__Work to be completed__
Your response should be the complete data, transcribed exactly.

__Given material__
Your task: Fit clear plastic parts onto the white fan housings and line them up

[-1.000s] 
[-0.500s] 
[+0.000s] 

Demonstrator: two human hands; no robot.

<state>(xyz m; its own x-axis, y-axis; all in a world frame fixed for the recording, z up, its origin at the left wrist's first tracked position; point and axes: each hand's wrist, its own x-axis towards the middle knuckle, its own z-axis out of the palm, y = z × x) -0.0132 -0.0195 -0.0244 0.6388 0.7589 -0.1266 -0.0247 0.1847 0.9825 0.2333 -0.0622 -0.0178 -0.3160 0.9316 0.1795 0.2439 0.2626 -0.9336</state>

__Exercise output__
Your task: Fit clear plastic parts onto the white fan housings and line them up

[-1.000s] 
[-0.500s] 
[+0.000s] 

Demonstrator: two human hands; no robot.

<state>(xyz m; its own x-axis, y-axis; all in a world frame fixed for the recording, z up, its origin at the left wrist's first tracked position; point and axes: each hand's wrist, its own x-axis towards the middle knuckle, its own z-axis out of the palm, y = z × x) -0.0132 -0.0195 -0.0244 0.6388 0.7589 -0.1266 -0.0247 0.1847 0.9825 0.2333 -0.0622 -0.0178 -0.3160 0.9316 0.1795 0.2439 0.2626 -0.9336</state>

That was the complete answer.